Exercise prompt: Copy exactly the stretch of data below from the line with "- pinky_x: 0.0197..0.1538" through the line with "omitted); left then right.", including both of those lines.

- - -

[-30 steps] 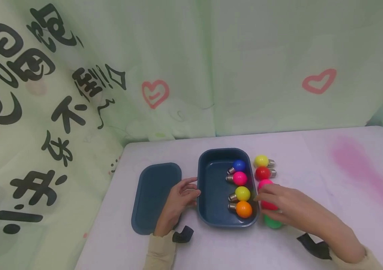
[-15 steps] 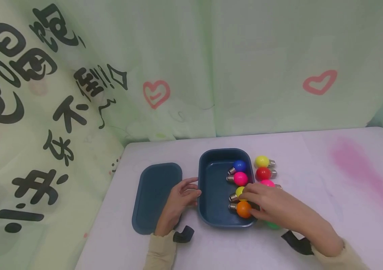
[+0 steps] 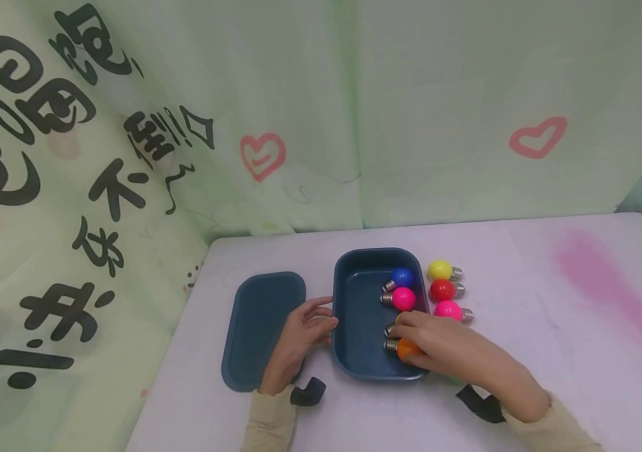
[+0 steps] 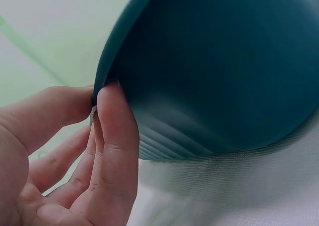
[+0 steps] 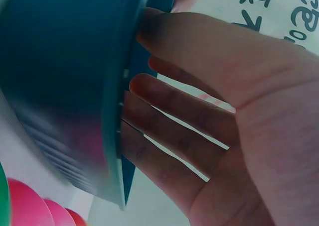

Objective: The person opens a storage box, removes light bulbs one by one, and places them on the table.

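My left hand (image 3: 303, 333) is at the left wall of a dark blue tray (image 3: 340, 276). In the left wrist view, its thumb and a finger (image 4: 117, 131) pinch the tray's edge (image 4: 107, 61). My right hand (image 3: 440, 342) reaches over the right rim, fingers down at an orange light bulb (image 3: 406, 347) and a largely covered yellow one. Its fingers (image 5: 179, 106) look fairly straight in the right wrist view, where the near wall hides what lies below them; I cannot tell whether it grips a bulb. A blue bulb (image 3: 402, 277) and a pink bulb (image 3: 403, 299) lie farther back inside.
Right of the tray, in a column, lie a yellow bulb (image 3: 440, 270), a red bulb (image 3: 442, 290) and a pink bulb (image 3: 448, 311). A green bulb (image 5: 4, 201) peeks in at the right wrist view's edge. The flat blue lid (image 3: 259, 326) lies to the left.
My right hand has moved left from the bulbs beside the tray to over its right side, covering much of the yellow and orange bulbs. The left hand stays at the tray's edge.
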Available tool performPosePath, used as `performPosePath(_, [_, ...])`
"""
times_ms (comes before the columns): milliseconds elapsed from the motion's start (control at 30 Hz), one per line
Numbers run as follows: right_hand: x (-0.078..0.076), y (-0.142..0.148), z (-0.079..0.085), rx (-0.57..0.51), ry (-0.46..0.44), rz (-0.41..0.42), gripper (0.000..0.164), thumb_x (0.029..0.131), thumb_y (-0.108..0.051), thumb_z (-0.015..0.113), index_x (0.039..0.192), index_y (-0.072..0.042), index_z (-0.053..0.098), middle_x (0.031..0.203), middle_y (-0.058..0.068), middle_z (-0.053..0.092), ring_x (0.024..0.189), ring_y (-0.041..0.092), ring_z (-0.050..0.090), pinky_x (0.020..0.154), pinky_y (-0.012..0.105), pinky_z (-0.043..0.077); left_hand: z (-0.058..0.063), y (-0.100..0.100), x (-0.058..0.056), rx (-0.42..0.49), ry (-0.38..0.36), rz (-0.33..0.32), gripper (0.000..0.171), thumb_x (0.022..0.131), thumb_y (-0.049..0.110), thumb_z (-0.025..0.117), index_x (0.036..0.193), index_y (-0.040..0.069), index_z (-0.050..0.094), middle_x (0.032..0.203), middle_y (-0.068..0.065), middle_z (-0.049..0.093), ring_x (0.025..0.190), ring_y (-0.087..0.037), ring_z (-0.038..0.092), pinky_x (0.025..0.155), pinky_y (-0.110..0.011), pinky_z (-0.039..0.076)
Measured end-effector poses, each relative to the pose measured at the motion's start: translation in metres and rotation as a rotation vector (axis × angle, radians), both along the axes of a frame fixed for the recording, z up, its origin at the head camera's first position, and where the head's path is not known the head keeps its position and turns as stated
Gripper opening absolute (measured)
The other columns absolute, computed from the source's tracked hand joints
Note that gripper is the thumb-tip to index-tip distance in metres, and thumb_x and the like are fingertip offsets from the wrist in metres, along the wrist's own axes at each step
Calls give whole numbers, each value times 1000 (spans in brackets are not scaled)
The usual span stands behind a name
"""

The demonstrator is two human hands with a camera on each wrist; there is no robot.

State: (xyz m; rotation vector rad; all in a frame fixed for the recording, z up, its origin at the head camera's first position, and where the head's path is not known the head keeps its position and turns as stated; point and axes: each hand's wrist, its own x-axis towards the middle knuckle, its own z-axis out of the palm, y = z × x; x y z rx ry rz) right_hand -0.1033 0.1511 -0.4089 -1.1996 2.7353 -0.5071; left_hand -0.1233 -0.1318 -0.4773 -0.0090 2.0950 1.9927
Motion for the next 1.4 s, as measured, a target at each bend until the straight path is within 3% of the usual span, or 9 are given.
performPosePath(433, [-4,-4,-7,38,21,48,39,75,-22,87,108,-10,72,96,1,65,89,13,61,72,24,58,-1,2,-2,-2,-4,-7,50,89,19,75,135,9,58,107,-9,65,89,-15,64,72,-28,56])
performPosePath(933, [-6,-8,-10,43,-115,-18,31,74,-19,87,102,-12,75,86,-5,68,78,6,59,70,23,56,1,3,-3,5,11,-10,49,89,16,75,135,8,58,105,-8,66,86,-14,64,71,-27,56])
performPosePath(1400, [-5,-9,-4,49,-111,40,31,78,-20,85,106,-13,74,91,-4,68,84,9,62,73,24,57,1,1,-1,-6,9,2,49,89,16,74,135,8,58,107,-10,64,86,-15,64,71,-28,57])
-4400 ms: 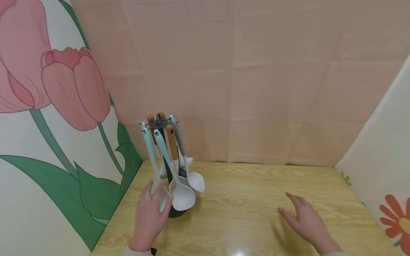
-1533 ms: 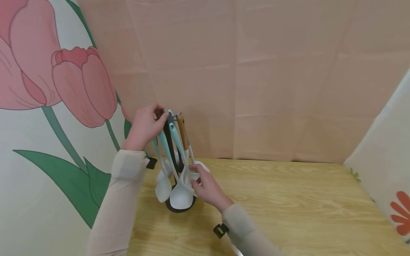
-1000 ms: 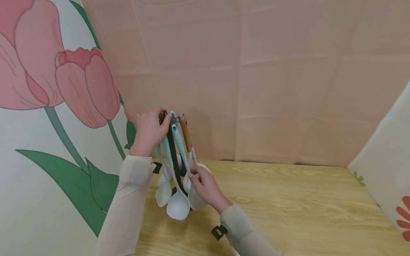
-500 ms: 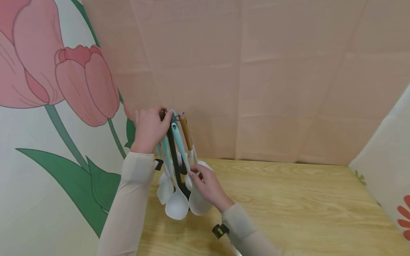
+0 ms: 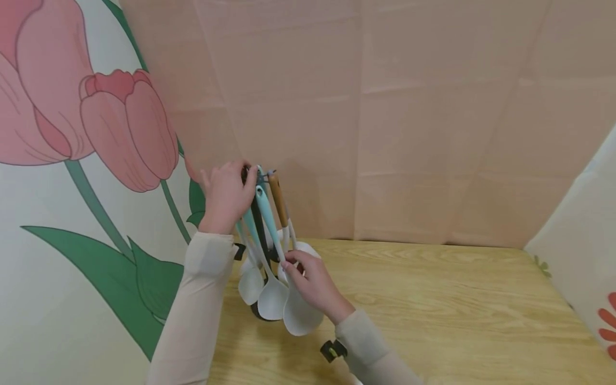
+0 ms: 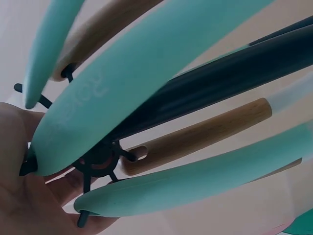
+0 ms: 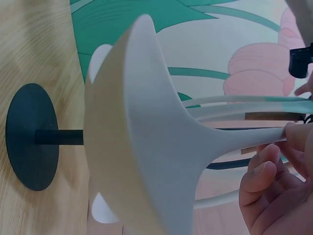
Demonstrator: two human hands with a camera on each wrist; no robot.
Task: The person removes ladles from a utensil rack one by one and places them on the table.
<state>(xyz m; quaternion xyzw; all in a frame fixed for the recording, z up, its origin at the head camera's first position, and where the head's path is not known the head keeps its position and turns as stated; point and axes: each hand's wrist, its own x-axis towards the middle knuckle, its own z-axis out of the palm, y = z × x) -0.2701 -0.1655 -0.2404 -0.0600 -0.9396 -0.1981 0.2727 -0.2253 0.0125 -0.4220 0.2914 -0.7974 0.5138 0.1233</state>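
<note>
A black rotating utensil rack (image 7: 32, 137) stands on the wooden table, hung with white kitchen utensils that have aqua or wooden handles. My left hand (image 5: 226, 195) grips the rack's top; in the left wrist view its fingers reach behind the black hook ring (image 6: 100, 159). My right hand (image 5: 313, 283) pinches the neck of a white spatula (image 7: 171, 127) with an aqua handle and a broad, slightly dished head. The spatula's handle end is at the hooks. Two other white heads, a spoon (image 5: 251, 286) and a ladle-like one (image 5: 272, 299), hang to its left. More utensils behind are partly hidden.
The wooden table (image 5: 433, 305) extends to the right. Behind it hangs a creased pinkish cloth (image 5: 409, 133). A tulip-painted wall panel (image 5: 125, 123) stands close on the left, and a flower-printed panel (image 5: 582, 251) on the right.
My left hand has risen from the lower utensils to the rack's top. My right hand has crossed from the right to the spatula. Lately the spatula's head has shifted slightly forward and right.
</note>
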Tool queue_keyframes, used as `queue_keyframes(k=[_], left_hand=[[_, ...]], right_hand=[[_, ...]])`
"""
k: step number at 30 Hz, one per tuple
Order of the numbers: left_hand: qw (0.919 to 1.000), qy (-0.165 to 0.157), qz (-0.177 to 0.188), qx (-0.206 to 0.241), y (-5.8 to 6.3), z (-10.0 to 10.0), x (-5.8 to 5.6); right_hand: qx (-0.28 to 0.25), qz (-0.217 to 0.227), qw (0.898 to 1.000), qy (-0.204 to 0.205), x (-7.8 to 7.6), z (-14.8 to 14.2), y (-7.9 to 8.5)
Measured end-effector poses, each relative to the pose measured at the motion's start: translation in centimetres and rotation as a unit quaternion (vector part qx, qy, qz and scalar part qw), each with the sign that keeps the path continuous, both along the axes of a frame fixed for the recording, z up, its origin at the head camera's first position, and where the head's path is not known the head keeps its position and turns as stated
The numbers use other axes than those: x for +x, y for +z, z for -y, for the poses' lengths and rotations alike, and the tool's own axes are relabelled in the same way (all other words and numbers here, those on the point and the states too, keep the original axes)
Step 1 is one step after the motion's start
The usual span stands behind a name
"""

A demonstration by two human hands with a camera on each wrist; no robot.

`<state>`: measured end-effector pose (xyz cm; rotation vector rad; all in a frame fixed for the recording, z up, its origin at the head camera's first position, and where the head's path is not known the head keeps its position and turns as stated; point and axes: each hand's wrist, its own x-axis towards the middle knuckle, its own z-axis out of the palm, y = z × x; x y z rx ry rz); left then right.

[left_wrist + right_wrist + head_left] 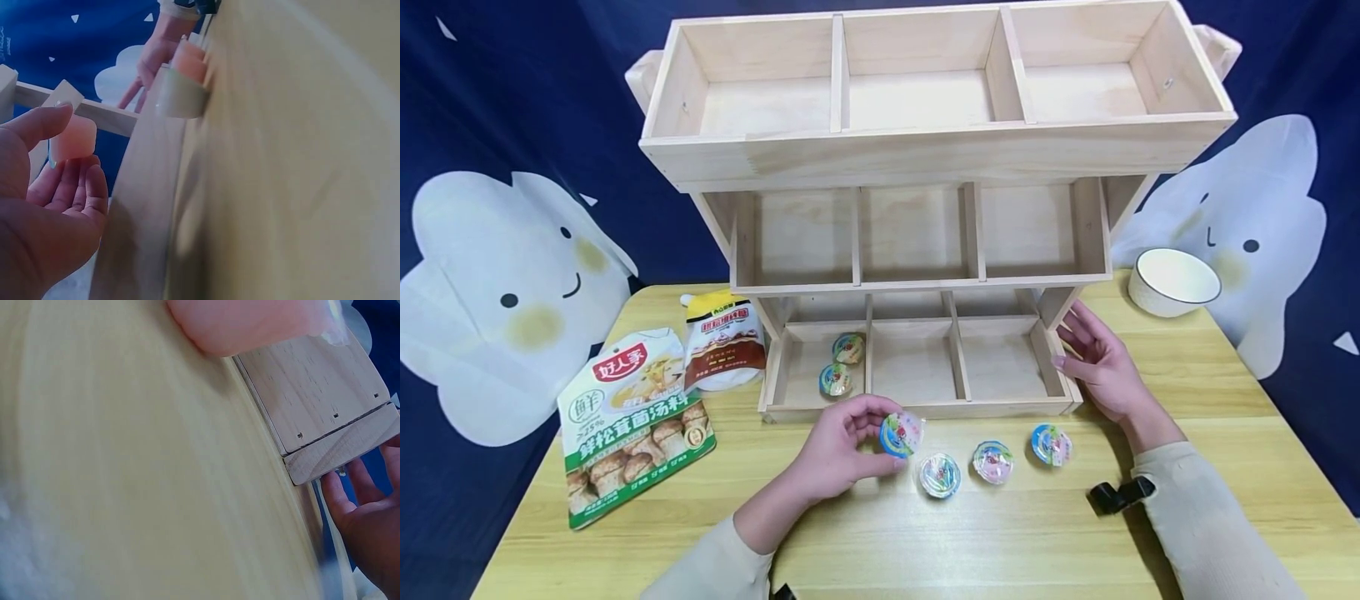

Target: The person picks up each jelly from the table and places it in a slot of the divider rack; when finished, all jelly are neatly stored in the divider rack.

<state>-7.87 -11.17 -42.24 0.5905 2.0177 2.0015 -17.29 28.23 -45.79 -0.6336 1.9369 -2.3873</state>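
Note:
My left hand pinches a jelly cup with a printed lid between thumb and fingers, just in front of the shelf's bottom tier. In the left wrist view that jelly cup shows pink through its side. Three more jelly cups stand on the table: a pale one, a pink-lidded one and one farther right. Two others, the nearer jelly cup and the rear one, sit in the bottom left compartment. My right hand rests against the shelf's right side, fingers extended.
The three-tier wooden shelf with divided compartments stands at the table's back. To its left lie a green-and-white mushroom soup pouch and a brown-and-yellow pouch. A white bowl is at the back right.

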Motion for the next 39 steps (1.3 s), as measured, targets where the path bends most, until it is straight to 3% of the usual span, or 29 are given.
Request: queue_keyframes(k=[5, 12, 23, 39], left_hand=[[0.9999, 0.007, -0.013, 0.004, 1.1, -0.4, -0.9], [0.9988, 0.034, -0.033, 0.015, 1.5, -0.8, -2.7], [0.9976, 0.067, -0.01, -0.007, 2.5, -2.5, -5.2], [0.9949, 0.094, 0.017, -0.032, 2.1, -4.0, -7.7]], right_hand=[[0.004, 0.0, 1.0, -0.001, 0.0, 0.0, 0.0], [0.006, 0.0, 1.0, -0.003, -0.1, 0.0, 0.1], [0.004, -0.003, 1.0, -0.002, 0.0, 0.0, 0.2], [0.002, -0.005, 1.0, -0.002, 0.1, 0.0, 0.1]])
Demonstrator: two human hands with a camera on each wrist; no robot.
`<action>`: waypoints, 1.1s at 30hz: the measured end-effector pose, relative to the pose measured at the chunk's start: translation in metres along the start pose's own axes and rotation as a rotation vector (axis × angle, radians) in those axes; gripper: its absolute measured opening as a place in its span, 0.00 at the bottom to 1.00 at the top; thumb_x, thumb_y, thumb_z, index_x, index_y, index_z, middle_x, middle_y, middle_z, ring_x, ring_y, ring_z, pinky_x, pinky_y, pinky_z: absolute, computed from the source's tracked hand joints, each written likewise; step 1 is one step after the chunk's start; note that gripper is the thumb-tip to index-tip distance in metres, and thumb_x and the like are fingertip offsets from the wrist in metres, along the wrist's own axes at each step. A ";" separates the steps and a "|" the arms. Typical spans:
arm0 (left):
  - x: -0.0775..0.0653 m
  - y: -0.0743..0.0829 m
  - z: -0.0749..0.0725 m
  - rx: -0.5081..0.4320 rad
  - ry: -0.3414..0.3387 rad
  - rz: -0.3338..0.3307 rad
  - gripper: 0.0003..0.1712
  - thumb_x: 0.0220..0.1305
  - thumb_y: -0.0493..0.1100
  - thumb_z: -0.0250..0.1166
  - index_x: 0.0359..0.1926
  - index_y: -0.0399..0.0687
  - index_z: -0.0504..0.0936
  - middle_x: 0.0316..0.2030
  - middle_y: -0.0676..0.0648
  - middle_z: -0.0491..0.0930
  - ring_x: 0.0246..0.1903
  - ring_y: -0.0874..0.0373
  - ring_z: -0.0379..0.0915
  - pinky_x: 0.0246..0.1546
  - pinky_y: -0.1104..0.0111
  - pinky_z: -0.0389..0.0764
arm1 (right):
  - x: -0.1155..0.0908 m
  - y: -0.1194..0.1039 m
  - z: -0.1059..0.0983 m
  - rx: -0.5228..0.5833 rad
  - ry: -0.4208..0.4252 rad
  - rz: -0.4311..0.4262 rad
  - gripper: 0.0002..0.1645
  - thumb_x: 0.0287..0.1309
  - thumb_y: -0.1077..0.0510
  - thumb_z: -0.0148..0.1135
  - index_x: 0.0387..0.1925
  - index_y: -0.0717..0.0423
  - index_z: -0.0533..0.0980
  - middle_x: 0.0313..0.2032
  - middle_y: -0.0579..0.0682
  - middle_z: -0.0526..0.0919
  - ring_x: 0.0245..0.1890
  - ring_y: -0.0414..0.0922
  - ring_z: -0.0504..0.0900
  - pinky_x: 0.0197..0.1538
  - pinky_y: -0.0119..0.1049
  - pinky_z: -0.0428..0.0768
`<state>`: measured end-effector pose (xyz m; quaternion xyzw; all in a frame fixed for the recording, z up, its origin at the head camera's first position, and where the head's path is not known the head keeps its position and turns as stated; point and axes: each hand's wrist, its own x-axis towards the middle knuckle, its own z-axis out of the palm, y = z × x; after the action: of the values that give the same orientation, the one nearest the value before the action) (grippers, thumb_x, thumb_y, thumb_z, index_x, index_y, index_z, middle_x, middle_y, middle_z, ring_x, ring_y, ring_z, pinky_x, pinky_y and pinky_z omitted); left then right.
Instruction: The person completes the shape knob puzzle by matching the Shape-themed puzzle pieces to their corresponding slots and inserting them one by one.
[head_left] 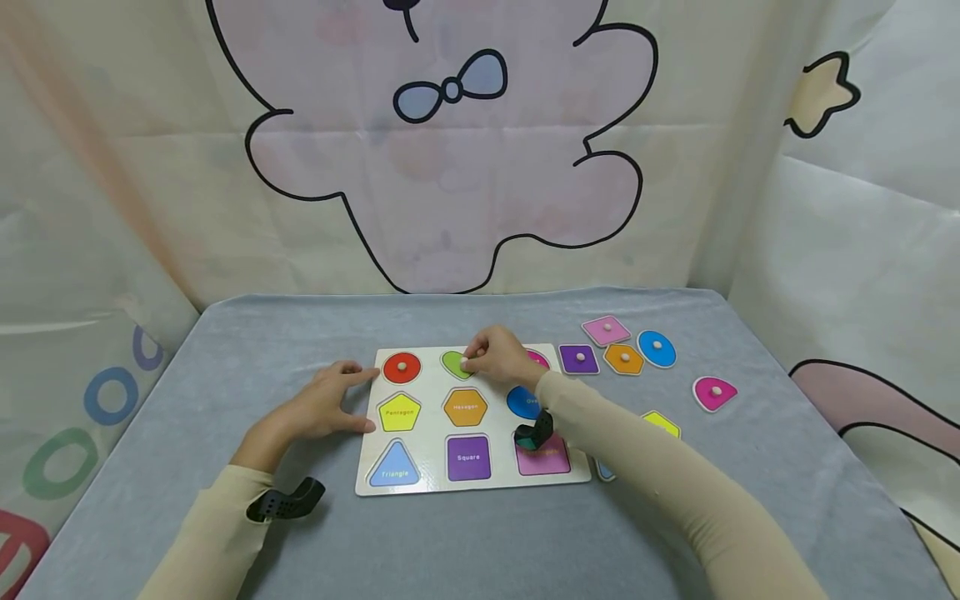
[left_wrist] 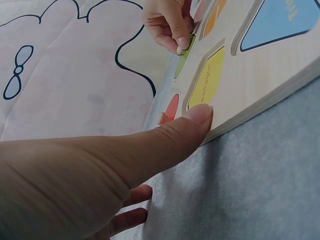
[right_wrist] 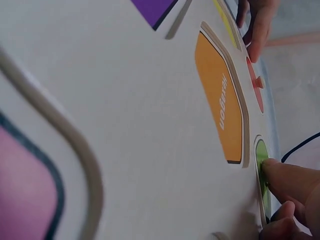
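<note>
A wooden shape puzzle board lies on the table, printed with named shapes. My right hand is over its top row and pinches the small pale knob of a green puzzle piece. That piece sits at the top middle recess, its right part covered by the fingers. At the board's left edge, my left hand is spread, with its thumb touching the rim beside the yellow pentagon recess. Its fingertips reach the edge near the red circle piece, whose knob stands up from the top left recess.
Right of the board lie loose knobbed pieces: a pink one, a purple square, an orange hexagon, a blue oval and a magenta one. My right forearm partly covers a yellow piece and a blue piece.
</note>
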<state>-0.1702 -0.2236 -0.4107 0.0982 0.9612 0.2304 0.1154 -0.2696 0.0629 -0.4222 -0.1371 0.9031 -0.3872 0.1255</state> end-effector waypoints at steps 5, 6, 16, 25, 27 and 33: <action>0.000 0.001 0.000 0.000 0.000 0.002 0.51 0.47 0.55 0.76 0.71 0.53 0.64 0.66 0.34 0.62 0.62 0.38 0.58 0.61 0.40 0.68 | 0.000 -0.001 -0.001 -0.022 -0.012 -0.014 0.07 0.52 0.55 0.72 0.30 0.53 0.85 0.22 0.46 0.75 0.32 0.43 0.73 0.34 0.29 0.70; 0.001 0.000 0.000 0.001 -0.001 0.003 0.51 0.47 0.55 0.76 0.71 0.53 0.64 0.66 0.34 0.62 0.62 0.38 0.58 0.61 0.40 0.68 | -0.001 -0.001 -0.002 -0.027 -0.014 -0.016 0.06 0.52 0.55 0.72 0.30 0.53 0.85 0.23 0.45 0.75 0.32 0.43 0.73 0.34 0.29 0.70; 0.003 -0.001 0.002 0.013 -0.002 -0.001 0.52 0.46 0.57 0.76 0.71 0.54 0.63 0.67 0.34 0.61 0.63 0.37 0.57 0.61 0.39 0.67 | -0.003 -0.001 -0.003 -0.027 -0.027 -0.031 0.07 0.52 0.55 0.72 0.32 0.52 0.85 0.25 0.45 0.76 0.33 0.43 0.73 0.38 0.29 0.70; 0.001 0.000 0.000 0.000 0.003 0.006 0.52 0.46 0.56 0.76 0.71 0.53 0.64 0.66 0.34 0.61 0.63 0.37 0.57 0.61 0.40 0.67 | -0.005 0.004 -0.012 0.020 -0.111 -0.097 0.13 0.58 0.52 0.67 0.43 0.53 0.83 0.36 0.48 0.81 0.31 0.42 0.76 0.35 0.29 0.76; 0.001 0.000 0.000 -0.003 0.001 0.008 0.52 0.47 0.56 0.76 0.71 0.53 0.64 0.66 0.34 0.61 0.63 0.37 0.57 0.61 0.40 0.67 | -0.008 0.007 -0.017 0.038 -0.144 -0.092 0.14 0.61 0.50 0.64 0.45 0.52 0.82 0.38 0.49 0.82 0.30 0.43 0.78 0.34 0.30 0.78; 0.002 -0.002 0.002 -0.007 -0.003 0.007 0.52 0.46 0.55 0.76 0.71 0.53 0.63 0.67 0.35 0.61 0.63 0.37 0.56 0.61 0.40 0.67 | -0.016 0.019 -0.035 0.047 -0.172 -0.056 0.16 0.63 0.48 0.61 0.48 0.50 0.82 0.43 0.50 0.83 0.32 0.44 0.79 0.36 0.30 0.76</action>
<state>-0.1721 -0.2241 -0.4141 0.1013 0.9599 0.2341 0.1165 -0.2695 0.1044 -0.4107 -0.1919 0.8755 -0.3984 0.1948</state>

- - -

Result of this exercise:
  - pinky_x: 0.0197..0.1538
  - pinky_y: -0.0119..0.1049
  - pinky_z: -0.0428..0.0768
`<state>`: measured end-effector pose (xyz m; quaternion xyzw; all in a frame fixed for the recording, z up, its origin at the head camera's first position, and where the head's path is not known the head keeps its position and turns as stated; point and axes: each hand's wrist, its own x-axis towards the middle knuckle, its own z-axis out of the palm, y = z × x; after the action: of the values that give the same orientation, the one nearest the value before the action) (grippers, thumb_x, thumb_y, thumb_z, index_x, index_y, index_z, middle_x, middle_y, middle_z, ring_x, ring_y, ring_z, pinky_x, pinky_y and pinky_z omitted); left then right.

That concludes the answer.